There is general agreement that individuals engaged in strength and endurance exercise training require more dietary protein than the generally healthy population. As noted by Paddon-Jones, the RDA (0.8 g/kg bodyweight) “was never designed to provide prescriptive guidance for populations with extraordinary demands, be they clinical or athletic.” Just how much dietary protein is needed by exercisers is a matter of some debate, and (not surprisingly) will depend upon the type and intensity of the exercise. But in general, recommendations range from 1.2 to 2.0 g/kg, although a recent meta-analysis on protein supplementation involving resistance exercise trainees reported an upper 95% confidence interval of 2.2 g/kg/day.
While these recommendations are considerably higher than the RDA, they are compatible with guidelines from the Institute of Medicine to consume a diet that ranges in protein content of between 10 and 35% of calories. The upper end of that range represents a daily protein intake of 175 g for a person consuming 2,000 calories per day, which for a 160-pound person is about 2.4 g/kg body weight. Furthermore, according to NHANES data, the average American male consumes about 99 g of protein per day (about 1.4 g/kg body weight for a 160 pound person).6 Thus, it is not difficult to consume the amount of protein needed by exercisers-- especially when considering that caloric needs will increase as a result of exercise.

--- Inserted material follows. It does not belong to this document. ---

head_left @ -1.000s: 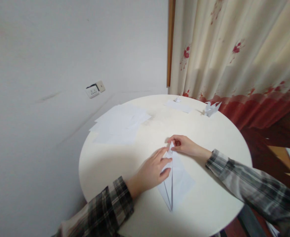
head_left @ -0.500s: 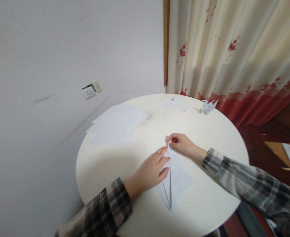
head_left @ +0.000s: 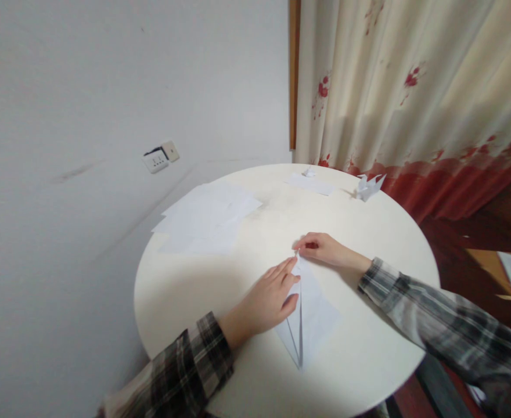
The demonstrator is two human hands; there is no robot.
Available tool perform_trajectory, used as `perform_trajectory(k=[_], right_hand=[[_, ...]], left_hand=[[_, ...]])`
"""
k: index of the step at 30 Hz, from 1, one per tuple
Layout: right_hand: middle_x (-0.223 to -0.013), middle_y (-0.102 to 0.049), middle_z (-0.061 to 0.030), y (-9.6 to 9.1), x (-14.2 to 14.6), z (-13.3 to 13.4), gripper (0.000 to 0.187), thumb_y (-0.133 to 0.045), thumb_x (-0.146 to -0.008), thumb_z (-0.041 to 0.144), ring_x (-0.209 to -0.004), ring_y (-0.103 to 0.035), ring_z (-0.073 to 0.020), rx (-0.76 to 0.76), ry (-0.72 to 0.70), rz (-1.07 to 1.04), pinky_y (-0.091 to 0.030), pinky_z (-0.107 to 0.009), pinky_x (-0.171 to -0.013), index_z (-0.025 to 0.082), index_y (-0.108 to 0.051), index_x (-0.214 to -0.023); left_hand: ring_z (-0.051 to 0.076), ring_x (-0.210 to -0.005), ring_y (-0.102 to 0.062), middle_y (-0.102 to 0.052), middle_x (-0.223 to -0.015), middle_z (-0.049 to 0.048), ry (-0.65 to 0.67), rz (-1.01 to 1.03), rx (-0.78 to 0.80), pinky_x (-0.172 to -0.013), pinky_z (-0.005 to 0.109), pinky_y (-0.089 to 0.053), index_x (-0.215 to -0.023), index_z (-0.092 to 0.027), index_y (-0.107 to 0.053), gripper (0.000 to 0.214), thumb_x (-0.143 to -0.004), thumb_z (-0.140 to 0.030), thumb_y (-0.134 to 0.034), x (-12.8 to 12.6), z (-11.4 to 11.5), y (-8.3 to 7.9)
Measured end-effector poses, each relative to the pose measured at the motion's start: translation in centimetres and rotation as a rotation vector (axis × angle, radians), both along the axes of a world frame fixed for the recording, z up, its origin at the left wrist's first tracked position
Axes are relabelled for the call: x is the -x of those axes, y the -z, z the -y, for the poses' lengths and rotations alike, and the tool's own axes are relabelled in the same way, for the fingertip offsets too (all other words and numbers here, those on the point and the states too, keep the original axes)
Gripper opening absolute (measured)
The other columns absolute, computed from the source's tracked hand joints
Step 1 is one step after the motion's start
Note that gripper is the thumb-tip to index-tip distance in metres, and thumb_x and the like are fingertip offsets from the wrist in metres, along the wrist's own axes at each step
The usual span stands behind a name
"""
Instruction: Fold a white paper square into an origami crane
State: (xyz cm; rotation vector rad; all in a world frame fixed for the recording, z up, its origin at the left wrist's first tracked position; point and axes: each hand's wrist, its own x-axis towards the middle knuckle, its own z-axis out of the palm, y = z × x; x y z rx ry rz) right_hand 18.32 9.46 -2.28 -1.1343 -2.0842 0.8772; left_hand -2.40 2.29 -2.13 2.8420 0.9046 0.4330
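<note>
A folded sheet of white paper (head_left: 316, 316) lies on the table, its left flap creased in toward the centre line. My left hand (head_left: 266, 299) rests flat over that flap, fingers stretched out and pressing on it. At the paper's far tip, my right hand (head_left: 320, 247) has thumb and forefinger pinched together on the point. The right hand's other fingers are curled. Part of the left flap is hidden under my left hand.
The round white table (head_left: 186, 302) stands against the wall. Loose white sheets (head_left: 207, 215) lie at its far left. A folded paper crane (head_left: 369, 187) sits at the far right, and a smaller folded paper piece (head_left: 308, 173) stands by another sheet (head_left: 310, 184) at the back.
My right hand has shifted very slightly at the paper's far tip, its fingers closing closer together. The left hand and the paper stay almost in place.
</note>
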Motion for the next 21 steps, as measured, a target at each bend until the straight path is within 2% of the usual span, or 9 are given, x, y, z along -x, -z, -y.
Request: perform_trajectory(k=[4, 13, 21], right_hand=[[-0.075, -0.058, -0.0015, -0.01, -0.18, -0.14, 0.019, -0.062, -0.074, 0.026, -0.066, -0.052, -0.0106, -0.025, -0.018, 0.020, -0.042, -0.024, -0.063, 0.015, -0.068, -0.088], [-0.074, -0.055, -0.0001, -0.18, -0.02, 0.03, 0.020, -0.069, -0.067, 0.024, -0.064, -0.050, -0.0099, -0.064, -0.013, 0.047, -0.041, -0.023, -0.061, 0.015, -0.065, -0.084], [-0.069, -0.057, 0.0001, 0.07, 0.16, 0.00, 0.015, -0.058, -0.076, 0.027, -0.061, -0.050, -0.0102, -0.022, 0.035, 0.022, -0.039, -0.023, -0.059, 0.015, -0.065, -0.082]], left_hand=[[0.025, -0.132, -0.026, -0.029, -0.143, 0.0149, 0.000, 0.010, 0.002, -0.105, 0.044, -0.031, -0.114, -0.014, -0.045, 0.032, -0.084, -0.021, -0.044, 0.02, -0.01, 0.02], [0.024, -0.132, -0.027, -0.034, -0.140, 0.0154, -0.008, -0.014, -0.002, -0.106, 0.042, -0.030, -0.115, -0.013, -0.045, 0.032, -0.084, -0.022, -0.045, -0.06, 0.00, -0.18], [0.024, -0.131, -0.028, -0.033, -0.140, 0.0149, -0.007, -0.014, -0.008, -0.106, 0.042, -0.030, -0.115, -0.014, -0.045, 0.032, -0.083, -0.021, -0.045, -0.18, 0.04, -0.22]])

Over the years concerns have arisen about the potentially harmful effects of high-protein diets. One concern frequently mentioned is the adverse effect of protein intake on renal function. However, a very recently published meta-analysis of the clinical data found that high protein intakes do not adversely influence kidney function or glomerular filtration rate in healthy adults.7
In addition to total protein intake, questions have arisen about the impact of the timing of protein ingestion on performance, especially gains in strength and lean body mass in response to resistance exercise training. The anabolic window refers to the time period after resistance exercise during which dietary protein maximally stimulates muscle protein synthesis. A commonly held belief is that the anabolic window lasts for about 2 hours. However, more recent research refutes this belief and downplays the importance of timing.5,8 Enhanced protein synthesis following exercise may last for as long as 24 hours.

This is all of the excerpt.